EXERCISE INSTRUCTIONS: Each record below is to be restated word for word.

*** SUPPLIED DATA Section Begins ***

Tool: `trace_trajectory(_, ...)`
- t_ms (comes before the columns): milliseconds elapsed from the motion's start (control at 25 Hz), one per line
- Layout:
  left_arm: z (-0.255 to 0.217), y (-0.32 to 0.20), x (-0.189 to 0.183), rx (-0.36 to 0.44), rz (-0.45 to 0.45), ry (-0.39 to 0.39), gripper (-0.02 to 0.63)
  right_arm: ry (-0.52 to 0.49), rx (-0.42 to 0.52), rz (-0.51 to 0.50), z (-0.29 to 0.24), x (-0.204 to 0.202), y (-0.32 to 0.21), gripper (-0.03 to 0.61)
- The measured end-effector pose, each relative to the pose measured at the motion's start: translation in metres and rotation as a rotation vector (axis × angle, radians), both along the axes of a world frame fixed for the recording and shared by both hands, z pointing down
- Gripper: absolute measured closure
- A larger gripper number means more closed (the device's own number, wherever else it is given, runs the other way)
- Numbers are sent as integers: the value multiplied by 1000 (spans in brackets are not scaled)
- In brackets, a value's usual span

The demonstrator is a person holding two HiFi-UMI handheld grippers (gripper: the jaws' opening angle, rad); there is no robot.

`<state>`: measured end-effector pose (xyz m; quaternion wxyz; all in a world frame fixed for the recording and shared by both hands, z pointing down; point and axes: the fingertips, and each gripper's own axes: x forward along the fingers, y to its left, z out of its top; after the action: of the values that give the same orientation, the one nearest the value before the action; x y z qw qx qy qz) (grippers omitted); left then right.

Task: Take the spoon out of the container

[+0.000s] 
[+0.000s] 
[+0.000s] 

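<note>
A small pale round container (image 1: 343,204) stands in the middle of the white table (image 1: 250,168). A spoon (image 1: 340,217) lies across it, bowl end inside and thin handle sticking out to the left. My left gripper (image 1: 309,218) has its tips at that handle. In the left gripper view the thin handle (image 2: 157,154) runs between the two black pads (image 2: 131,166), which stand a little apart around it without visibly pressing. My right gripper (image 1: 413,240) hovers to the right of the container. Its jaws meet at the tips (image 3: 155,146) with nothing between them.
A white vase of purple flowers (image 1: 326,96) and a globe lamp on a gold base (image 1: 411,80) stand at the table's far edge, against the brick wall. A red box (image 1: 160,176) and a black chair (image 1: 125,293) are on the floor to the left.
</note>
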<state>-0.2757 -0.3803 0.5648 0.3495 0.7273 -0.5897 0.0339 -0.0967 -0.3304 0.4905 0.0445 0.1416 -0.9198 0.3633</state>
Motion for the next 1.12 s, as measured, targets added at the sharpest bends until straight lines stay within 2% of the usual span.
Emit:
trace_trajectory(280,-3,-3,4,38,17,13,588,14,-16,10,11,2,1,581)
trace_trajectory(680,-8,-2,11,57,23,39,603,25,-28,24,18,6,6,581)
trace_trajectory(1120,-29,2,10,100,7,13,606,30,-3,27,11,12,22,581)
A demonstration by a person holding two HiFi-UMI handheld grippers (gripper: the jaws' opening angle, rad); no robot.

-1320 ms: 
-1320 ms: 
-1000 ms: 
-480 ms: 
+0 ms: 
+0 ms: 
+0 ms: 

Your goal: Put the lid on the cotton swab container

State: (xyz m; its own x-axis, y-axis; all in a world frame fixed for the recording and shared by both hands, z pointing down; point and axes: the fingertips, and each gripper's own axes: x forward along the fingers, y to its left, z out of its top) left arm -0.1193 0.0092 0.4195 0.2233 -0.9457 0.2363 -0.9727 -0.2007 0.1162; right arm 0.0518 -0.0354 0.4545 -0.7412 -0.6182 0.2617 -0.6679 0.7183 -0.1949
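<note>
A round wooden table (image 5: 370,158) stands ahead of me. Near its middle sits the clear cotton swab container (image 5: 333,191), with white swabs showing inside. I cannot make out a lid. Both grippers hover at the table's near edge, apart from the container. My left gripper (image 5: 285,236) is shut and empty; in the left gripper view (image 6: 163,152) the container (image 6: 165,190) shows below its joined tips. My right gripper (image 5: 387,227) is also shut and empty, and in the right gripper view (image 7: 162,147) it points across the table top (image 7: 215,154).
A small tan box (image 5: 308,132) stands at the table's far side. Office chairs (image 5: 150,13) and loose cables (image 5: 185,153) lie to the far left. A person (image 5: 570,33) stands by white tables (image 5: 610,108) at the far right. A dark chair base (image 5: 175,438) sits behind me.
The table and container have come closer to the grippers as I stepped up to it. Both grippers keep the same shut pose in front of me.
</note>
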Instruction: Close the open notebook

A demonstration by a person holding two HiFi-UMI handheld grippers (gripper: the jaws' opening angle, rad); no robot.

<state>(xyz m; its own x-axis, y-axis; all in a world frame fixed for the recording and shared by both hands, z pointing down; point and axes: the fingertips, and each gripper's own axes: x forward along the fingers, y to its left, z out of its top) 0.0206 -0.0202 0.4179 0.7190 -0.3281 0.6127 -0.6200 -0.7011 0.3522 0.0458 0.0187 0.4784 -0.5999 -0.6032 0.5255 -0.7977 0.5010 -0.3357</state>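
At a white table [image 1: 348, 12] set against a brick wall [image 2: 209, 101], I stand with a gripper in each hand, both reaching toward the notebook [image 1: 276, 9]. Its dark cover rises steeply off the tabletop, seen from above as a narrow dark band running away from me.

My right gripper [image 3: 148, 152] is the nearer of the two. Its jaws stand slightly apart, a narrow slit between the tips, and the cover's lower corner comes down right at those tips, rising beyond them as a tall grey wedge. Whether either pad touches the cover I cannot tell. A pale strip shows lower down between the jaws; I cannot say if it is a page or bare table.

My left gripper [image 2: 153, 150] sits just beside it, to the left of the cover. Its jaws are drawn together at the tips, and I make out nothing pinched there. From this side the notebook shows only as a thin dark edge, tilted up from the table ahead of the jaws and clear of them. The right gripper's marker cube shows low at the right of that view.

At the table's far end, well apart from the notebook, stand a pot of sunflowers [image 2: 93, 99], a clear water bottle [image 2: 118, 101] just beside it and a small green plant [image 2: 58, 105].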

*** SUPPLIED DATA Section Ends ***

EXERCISE SOLUTION:
Tool: `trace_trajectory(_, ...)`
- t_ms (comes before the columns): milliseconds elapsed from the motion's start (control at 25 Hz), one per line
- Layout:
  left_arm: z (-0.255 to 0.217), y (-0.32 to 0.20), x (-0.189 to 0.183), rx (-0.36 to 0.44), rz (-0.45 to 0.45), ry (-0.39 to 0.39), gripper (-0.02 to 0.63)
  right_arm: ry (-0.52 to 0.49), rx (-0.42 to 0.52), rz (-0.51 to 0.50), z (-0.29 to 0.24), x (-0.204 to 0.202), y (-0.32 to 0.21), gripper (-0.03 to 0.61)
- The measured end-effector pose, each relative to the pose measured at the motion's start: translation in metres and rotation as a rotation vector (axis × angle, radians), both along the axes of a world frame fixed for the recording and shared by both hands, z pointing down
- Gripper: absolute measured closure
- A larger gripper number means more closed (the device's own number, wherever else it is given, runs the other way)
- Numbers are sent as integers: the value multiplied by 1000 (spans in brackets are not scaled)
- In brackets, a value's usual span

The demonstrator is a person holding two HiFi-UMI handheld grippers (gripper: the jaws' opening angle, rad); there is no robot.

`<state>`: measured end-effector pose (xyz m; quaternion wxyz; all in a world frame fixed for the recording and shared by both hands, z pointing down; point and axes: the fingertips, and each gripper's own axes: x forward along the fingers, y to its left, z out of its top; after the action: of the values that give the same orientation, the one nearest the value before the action; x y z qw qx qy qz) (grippers omitted); left then right.

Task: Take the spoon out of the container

[+0.000s] 
[+0.000s] 
[+0.000s] 

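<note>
A small pale round container (image 1: 343,204) stands in the middle of the white table (image 1: 250,168). A spoon (image 1: 340,217) lies across it, bowl end inside and thin handle sticking out to the left. My left gripper (image 1: 309,218) has its tips at that handle. In the left gripper view the thin handle (image 2: 157,154) runs between the two black pads (image 2: 131,166), which stand a little apart around it without visibly pressing. My right gripper (image 1: 413,240) hovers to the right of the container. Its jaws meet at the tips (image 3: 155,146) with nothing between them.
A white vase of purple flowers (image 1: 326,96) and a globe lamp on a gold base (image 1: 411,80) stand at the table's far edge, against the brick wall. A red box (image 1: 160,176) and a black chair (image 1: 125,293) are on the floor to the left.
</note>
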<state>-0.2757 -0.3803 0.5648 0.3495 0.7273 -0.5897 0.0339 -0.0967 -0.3304 0.4905 0.0445 0.1416 -0.9198 0.3633</state>
Motion for the next 1.12 s, as measured, targets added at the sharpest bends until straight lines stay within 2% of the usual span.
Emit:
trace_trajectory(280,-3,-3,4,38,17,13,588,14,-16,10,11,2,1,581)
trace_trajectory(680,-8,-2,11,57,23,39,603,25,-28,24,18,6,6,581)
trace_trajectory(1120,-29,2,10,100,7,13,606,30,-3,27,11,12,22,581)
A demonstration by a person holding two HiFi-UMI handheld grippers (gripper: the jaws' opening angle, rad); no robot.

-1320 ms: 
-1320 ms: 
-1000 ms: 
-480 ms: 
+0 ms: 
+0 ms: 
+0 ms: 

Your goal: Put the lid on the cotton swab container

State: (xyz m; its own x-axis, y-axis; all in a world frame fixed for the recording and shared by both hands, z pointing down; point and axes: the fingertips, and each gripper's own axes: x forward along the fingers, y to its left, z out of its top) left arm -0.1193 0.0092 0.4195 0.2233 -0.9457 0.2363 -0.9727 -0.2007 0.1162; right arm 0.0518 -0.0354 0.4545 -0.7412 -0.6182 0.2617 -0.6679 0.7183 -0.1949
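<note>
A round wooden table (image 5: 370,158) stands ahead of me. Near its middle sits the clear cotton swab container (image 5: 333,191), with white swabs showing inside. I cannot make out a lid. Both grippers hover at the table's near edge, apart from the container. My left gripper (image 5: 285,236) is shut and empty; in the left gripper view (image 6: 163,152) the container (image 6: 165,190) shows below its joined tips. My right gripper (image 5: 387,227) is also shut and empty, and in the right gripper view (image 7: 162,147) it points across the table top (image 7: 215,154).
A small tan box (image 5: 308,132) stands at the table's far side. Office chairs (image 5: 150,13) and loose cables (image 5: 185,153) lie to the far left. A person (image 5: 570,33) stands by white tables (image 5: 610,108) at the far right. A dark chair base (image 5: 175,438) sits behind me.
The table and container have come closer to the grippers as I stepped up to it. Both grippers keep the same shut pose in front of me.
</note>
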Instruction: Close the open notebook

A demonstration by a person holding two HiFi-UMI handheld grippers (gripper: the jaws' opening angle, rad); no robot.

<state>(xyz m; its own x-axis, y-axis; all in a world frame fixed for the recording and shared by both hands, z pointing down; point and axes: the fingertips, and each gripper's own axes: x forward along the fingers, y to its left, z out of its top) 0.0206 -0.0202 0.4179 0.7190 -0.3281 0.6127 -0.6200 -0.7011 0.3522 0.0458 0.0187 0.4784 -0.5999 -0.6032 0.5255 -0.7977 0.5010 -0.3357</state>
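At a white table [image 1: 348, 12] set against a brick wall [image 2: 209, 101], I stand with a gripper in each hand, both reaching toward the notebook [image 1: 276, 9]. Its dark cover rises steeply off the tabletop, seen from above as a narrow dark band running away from me.

My right gripper [image 3: 148, 152] is the nearer of the two. Its jaws stand slightly apart, a narrow slit between the tips, and the cover's lower corner comes down right at those tips, rising beyond them as a tall grey wedge. Whether either pad touches the cover I cannot tell. A pale strip shows lower down between the jaws; I cannot say if it is a page or bare table.

My left gripper [image 2: 153, 150] sits just beside it, to the left of the cover. Its jaws are drawn together at the tips, and I make out nothing pinched there. From this side the notebook shows only as a thin dark edge, tilted up from the table ahead of the jaws and clear of them. The right gripper's marker cube shows low at the right of that view.

At the table's far end, well apart from the notebook, stand a pot of sunflowers [image 2: 93, 99], a clear water bottle [image 2: 118, 101] just beside it and a small green plant [image 2: 58, 105].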

This is the complete output for the exercise.